**Task requirements:** Within the records below, how many lines contain "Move"? The answer is that number alone.

━━━ Entries provided

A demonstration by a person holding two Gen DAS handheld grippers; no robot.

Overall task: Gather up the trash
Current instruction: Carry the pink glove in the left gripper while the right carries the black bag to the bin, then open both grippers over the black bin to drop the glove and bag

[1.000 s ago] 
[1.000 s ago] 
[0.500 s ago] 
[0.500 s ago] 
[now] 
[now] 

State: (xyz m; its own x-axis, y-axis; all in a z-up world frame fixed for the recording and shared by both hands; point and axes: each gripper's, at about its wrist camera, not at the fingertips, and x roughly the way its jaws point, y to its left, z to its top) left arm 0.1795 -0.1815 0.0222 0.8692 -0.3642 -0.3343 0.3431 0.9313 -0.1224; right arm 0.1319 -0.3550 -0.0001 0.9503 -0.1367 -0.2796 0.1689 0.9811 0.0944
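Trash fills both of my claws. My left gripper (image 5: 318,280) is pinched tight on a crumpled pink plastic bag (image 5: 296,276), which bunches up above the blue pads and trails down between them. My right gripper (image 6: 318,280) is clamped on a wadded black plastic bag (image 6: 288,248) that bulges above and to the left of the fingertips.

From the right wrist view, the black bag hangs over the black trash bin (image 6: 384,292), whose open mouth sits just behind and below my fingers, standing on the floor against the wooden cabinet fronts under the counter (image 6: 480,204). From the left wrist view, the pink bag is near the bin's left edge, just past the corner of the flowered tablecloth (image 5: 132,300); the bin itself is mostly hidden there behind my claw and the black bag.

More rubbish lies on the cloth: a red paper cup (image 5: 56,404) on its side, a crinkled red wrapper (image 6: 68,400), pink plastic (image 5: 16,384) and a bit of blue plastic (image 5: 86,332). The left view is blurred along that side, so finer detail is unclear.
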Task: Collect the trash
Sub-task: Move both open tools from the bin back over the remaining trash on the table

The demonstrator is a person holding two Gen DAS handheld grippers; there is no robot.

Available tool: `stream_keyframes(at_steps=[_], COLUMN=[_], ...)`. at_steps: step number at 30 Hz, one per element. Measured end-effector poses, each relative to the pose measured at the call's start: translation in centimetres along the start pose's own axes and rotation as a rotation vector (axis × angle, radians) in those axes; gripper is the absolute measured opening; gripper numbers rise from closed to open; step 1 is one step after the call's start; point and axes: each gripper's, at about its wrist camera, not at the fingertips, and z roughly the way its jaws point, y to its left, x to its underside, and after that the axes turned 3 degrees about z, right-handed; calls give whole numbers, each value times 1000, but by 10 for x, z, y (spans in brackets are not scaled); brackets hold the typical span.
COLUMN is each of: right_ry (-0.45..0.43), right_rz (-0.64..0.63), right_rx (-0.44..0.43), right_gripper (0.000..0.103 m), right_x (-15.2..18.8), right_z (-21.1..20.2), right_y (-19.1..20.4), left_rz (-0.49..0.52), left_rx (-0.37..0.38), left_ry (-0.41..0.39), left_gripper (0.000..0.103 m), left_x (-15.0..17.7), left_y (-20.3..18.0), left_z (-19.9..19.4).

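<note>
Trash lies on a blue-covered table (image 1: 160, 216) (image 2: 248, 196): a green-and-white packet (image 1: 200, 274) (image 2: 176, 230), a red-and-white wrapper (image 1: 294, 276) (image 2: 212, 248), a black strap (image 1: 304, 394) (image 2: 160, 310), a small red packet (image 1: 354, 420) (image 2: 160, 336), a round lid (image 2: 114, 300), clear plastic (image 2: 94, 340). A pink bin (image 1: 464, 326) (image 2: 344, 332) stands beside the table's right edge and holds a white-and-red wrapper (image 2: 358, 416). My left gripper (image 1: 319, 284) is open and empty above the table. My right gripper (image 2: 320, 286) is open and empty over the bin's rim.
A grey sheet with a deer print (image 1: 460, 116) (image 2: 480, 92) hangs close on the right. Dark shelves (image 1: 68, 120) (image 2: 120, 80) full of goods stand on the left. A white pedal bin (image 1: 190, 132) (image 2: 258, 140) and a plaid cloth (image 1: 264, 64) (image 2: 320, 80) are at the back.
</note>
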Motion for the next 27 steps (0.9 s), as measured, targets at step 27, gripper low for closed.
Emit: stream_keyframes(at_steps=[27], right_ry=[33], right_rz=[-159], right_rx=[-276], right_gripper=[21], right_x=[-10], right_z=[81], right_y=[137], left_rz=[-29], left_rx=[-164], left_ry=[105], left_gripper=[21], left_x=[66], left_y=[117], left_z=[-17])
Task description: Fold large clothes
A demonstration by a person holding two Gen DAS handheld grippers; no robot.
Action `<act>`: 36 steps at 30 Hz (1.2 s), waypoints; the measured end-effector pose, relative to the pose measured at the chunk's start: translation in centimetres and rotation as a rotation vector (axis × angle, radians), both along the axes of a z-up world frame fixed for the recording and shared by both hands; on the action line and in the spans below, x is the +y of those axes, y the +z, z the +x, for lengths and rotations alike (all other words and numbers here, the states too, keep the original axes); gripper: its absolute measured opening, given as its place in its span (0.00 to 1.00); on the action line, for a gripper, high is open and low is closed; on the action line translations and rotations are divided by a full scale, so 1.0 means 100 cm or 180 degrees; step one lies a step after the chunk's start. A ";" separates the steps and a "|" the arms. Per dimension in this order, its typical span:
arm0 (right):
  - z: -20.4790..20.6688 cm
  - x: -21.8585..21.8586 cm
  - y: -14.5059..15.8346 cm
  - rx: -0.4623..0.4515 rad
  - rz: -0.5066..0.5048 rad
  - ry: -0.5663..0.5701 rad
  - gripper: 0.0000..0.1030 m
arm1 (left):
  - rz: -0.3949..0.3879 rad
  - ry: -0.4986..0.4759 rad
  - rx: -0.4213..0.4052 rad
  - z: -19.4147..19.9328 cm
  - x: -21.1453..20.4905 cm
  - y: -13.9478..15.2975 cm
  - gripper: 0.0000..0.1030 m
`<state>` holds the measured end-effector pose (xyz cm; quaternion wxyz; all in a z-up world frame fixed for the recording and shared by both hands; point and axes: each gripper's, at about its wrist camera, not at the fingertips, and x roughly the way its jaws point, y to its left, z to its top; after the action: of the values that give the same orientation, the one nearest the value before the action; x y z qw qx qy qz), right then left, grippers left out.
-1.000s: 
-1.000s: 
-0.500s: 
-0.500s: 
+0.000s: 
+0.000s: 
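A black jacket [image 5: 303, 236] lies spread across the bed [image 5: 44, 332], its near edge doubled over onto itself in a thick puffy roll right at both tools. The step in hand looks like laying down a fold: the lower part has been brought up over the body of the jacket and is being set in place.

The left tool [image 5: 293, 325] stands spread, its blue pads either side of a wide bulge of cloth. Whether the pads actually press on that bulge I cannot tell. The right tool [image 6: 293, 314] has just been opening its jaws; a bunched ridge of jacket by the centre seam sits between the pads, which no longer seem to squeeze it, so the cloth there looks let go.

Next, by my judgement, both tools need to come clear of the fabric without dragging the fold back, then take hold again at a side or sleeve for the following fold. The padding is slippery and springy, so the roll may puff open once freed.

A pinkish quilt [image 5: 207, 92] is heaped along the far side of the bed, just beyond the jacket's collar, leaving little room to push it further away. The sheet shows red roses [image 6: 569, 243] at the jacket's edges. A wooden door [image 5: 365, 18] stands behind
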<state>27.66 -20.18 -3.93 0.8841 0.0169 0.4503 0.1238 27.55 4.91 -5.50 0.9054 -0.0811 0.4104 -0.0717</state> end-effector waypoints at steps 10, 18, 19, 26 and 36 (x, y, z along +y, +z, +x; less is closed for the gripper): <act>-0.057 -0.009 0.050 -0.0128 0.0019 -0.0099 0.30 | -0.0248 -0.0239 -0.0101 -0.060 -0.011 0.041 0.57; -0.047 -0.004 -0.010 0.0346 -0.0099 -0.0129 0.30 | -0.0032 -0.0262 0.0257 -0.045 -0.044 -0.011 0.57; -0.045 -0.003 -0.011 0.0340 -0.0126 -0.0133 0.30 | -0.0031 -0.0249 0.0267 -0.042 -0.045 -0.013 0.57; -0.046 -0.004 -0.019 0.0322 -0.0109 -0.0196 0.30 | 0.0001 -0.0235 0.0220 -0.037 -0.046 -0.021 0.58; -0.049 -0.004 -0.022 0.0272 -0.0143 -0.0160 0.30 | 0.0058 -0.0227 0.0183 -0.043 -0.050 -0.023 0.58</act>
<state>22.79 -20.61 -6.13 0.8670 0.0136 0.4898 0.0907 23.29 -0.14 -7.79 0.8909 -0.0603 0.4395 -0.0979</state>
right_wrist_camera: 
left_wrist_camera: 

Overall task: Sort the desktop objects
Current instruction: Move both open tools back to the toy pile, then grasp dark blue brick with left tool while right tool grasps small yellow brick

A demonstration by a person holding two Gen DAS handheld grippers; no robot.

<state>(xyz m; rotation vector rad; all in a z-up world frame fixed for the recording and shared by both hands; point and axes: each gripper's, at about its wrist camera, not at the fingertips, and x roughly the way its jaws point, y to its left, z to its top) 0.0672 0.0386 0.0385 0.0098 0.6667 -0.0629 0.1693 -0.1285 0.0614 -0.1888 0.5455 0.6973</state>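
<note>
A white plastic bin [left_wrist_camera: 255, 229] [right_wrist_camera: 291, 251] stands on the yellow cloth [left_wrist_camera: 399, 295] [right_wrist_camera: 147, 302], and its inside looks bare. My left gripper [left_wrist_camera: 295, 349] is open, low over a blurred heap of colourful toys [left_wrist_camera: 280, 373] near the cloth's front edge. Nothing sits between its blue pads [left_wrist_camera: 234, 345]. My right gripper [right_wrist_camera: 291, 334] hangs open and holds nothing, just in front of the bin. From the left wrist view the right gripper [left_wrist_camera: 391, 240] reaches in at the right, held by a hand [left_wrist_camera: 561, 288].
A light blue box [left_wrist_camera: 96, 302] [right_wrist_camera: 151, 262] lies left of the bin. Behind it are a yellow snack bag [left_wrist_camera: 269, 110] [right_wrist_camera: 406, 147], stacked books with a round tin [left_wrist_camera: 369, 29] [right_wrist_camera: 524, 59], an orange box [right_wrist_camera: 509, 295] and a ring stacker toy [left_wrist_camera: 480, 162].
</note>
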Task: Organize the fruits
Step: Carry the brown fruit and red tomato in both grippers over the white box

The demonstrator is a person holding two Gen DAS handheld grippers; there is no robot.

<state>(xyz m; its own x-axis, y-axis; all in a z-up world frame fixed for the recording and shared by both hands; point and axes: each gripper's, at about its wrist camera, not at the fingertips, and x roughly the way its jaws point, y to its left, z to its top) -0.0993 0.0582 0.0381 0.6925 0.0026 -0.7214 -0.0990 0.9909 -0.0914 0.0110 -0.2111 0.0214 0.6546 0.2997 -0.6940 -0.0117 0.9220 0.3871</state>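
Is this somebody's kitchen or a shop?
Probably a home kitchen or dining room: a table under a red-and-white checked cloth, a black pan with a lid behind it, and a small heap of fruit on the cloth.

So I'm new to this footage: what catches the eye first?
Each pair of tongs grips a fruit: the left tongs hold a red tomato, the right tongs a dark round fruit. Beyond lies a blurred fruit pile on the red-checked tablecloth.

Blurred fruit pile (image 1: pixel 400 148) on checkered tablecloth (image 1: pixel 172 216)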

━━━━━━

**Solution to the exercise:** 2